The clock stop detection circuit (10) is a clock generation circuit (4)
Monitor the output change and detect the stop of the clock in the microcomputer. Then, when the stop of the clock is detected, the output port (1) is kept in a preferable state for fail-safe. This can be realized by setting such a hardware configuration in advance.

〔Example〕

FIG. 1 is a configuration diagram of a main part showing an embodiment of the present invention, in which a clock stop detection circuit 10 within a dotted frame is added to the configuration of FIG. The clock stop detection circuit 10 of this example includes a prescaler 11 that divides the system clock φ ₂ , an F / V converter 12 that converts an output frequency F of the system clock φ ₂ into a DC voltage V, and the DC voltage V as a reference value E. Comparing, a comparator 13 that keeps the output at H while V> E and inverts the output to L when V ≦ E,
When the output of the comparator 13 becomes L, the AND gate 14 forcibly turns off the FET 9.

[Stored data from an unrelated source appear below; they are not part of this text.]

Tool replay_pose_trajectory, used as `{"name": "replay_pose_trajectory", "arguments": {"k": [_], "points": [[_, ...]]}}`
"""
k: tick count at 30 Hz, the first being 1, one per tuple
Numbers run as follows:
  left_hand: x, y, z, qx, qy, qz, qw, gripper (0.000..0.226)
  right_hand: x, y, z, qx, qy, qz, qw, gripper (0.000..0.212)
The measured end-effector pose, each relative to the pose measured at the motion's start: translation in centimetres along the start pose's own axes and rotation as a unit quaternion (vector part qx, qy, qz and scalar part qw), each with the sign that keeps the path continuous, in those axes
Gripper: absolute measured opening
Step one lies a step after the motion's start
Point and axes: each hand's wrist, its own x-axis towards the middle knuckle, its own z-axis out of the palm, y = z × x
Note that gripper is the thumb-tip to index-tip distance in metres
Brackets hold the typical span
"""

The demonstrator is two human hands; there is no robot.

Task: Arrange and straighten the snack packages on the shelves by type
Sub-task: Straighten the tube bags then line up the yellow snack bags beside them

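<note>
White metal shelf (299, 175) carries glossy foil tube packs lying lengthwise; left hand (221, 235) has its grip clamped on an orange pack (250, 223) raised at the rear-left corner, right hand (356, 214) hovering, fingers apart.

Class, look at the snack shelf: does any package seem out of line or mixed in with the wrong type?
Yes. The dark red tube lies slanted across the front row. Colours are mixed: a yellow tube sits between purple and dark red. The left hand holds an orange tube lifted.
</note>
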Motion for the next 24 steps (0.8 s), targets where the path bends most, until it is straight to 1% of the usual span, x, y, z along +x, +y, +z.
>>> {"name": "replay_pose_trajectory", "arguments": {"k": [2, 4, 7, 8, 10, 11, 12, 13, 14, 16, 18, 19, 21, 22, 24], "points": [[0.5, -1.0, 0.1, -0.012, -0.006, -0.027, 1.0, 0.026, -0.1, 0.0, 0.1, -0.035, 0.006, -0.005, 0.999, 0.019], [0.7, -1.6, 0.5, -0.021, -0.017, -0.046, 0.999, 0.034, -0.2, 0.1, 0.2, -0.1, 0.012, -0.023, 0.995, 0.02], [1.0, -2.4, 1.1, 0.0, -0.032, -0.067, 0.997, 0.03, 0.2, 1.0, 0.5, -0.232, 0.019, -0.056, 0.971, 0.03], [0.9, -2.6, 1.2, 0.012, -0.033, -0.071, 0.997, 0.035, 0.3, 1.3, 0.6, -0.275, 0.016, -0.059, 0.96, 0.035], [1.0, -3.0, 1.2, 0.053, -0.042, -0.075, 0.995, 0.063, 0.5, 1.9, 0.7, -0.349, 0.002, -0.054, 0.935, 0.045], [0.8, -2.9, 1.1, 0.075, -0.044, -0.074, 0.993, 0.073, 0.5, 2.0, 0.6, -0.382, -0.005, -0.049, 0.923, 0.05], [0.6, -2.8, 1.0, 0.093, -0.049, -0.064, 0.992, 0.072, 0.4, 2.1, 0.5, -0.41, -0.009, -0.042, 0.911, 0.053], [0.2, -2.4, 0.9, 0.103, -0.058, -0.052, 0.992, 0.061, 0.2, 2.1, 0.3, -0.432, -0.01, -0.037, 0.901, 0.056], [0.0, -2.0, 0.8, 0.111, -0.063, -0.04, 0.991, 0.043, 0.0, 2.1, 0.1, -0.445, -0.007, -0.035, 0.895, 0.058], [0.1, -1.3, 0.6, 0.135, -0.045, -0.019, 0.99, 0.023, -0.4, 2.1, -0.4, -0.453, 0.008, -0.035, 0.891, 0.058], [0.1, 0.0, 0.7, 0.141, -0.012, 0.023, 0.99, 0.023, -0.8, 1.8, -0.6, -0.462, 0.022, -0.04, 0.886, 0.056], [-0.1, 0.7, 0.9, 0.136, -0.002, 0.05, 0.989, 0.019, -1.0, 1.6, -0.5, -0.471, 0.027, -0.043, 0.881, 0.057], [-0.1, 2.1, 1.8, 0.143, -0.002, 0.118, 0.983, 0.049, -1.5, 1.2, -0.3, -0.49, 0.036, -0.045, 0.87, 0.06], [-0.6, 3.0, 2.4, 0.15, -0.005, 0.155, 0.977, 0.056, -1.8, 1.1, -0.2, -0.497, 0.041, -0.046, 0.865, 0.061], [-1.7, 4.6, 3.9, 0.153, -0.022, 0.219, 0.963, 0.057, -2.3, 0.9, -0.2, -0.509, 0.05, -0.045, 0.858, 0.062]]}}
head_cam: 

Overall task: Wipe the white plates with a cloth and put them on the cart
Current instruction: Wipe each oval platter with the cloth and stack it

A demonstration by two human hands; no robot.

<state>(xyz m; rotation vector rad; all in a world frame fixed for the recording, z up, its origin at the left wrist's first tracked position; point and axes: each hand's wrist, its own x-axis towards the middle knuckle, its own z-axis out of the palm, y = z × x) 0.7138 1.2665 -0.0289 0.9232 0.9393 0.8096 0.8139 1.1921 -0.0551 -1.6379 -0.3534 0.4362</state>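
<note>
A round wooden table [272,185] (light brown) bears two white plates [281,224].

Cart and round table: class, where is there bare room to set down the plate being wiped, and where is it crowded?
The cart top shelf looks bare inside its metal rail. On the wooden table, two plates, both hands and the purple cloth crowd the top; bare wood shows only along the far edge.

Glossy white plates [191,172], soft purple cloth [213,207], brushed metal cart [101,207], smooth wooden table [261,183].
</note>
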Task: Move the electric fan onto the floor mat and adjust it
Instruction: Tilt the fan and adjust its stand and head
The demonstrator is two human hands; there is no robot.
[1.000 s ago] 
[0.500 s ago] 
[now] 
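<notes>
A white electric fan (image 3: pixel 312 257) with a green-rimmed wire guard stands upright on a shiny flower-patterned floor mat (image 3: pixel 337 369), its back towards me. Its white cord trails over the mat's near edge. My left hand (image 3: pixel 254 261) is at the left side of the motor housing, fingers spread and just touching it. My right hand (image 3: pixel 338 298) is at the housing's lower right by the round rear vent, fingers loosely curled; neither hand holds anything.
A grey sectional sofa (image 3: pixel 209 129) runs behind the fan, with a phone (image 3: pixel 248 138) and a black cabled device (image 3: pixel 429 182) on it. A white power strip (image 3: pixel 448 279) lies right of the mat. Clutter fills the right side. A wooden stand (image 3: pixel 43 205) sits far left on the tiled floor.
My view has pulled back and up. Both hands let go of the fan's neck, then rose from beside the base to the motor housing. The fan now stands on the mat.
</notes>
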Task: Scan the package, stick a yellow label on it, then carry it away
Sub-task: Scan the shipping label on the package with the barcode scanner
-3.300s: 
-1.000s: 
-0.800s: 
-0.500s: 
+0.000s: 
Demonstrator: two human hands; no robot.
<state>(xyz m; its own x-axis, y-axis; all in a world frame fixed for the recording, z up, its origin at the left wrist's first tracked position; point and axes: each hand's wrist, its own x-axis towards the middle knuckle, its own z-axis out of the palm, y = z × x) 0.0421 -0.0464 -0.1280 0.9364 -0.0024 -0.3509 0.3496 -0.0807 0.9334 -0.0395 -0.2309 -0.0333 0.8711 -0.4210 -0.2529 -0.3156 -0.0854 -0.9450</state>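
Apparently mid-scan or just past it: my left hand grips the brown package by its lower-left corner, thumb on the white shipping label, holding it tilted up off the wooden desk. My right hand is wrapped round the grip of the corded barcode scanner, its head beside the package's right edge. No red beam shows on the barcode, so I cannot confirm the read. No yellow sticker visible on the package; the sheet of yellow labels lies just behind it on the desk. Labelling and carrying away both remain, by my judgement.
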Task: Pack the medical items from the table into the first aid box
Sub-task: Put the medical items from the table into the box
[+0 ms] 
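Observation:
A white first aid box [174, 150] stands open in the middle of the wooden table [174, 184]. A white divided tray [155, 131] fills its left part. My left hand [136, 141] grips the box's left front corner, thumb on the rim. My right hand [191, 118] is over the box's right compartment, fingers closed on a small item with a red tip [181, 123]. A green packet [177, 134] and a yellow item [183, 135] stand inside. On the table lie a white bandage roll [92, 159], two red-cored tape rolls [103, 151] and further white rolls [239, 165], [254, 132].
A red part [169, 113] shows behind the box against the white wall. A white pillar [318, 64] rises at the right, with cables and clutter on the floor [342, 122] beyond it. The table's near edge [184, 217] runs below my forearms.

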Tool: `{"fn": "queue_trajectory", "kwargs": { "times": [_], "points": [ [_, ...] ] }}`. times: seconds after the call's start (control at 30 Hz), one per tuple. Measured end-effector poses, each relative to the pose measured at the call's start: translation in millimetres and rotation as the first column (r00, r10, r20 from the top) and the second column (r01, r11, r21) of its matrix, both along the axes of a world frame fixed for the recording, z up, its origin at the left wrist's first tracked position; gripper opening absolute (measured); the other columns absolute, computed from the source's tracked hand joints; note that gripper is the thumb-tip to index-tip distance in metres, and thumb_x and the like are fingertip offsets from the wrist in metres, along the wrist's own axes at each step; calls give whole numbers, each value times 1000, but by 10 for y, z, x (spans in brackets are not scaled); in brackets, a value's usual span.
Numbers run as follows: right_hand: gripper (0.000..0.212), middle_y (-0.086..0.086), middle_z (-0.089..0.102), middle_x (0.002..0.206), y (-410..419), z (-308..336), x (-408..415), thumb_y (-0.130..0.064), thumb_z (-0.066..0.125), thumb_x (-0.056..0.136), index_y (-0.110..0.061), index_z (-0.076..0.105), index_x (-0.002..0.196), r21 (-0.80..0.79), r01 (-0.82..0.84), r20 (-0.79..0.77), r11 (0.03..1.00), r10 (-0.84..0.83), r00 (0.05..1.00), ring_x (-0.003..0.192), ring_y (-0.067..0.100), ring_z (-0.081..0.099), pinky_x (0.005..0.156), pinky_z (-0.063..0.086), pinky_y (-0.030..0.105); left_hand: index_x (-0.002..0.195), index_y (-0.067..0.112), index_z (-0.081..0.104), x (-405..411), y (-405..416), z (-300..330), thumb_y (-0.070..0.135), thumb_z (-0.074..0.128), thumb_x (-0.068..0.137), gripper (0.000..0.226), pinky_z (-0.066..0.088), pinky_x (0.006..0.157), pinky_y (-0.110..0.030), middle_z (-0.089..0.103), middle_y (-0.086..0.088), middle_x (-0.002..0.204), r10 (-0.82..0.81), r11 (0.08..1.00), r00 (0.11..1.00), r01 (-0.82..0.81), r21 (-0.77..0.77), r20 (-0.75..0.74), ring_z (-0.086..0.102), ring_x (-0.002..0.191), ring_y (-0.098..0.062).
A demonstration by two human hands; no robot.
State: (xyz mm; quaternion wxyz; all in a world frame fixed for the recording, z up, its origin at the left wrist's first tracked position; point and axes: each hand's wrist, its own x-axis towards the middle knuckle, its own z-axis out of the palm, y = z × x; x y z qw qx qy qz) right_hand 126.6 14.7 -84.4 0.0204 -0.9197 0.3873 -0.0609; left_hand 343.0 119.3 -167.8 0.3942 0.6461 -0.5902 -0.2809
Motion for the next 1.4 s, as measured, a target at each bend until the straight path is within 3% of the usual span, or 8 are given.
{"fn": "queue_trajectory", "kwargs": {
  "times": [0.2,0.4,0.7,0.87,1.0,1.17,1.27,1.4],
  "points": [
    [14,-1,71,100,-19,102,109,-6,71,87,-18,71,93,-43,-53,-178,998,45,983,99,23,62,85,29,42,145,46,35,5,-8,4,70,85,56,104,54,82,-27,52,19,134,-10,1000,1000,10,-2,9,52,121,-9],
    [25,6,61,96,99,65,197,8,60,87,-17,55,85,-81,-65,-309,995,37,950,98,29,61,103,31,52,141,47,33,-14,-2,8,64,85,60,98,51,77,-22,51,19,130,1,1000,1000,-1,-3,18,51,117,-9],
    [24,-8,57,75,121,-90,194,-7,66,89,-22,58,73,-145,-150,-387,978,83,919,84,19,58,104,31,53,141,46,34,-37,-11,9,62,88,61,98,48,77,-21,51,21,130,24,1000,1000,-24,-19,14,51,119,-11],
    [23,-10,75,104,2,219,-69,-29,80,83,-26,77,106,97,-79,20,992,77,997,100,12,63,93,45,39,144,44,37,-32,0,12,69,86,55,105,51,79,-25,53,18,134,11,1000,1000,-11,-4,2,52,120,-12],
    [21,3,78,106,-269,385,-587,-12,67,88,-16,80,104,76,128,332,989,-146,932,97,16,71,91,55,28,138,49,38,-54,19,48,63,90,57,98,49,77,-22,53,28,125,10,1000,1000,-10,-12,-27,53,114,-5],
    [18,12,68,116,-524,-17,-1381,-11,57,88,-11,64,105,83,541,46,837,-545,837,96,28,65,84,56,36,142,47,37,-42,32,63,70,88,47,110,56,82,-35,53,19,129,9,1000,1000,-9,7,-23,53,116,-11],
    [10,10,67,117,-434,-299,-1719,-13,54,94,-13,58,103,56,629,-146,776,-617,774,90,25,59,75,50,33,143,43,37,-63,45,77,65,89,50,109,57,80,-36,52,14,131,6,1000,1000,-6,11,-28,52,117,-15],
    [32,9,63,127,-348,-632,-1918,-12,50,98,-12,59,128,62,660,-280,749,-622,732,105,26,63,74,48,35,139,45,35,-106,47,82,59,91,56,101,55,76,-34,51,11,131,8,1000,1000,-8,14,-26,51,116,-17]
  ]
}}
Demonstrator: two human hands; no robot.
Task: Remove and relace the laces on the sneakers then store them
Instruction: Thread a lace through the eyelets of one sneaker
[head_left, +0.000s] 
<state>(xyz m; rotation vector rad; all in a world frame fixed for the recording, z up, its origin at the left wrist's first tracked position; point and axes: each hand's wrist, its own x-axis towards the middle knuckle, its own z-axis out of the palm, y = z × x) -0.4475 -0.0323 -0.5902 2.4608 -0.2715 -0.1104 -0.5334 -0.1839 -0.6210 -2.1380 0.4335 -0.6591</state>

This gate 14 is always open and allows the output of FF7 to pass while the clock φ ₂ is generated. Therefore, the output port 1 can be changed by the internal data, or the output port 1 can be set to high impedance by the reset signal from the WDT. On the other hand, when the clock φ ₂ is stopped, the output of the gate 14 becomes L, so that the FET 9 is turned off and the output port 1 becomes high impedance. In this case, high impedance is considered to be preferable for safety.

The fixing of the output port 1 by the clock stop detection circuit 10 does not require any operation clock. Therefore, unlike the external reset by the WDT or the like, the output port 1 can be surely kept in a safe state for control even if a hardware-related clock stop failure occurs. Further, since the detection circuit 10 is built in, there is no need for a terminal (port) for outputting the clock to the outside and inputting the detection result to the inside.

〔The invention's effect〕

As described above, according to the present invention, there is an advantage that the output port can be surely kept in a preferable state for safety when the internal clock which makes the microcomputer inoperable by hardware is stopped.

[Brief description of drawings]

 FIG. 1 is a configuration diagram of a main part showing an embodiment of the present invention, FIG. 2 is a partial configuration diagram of a conventional microcomputer, and FIG. 3 is an operation waveform diagram of each part of FIG.

Claims (1)

[Claims] 1. A clock stop detection circuit (1) for monitoring a change in output of a clock generation circuit (4) and detecting stop of a clock.
0), wherein the clock stop detection circuit holds the output port (1) in a predetermined state when the output of the clock generation circuit is detected to stop. Computer.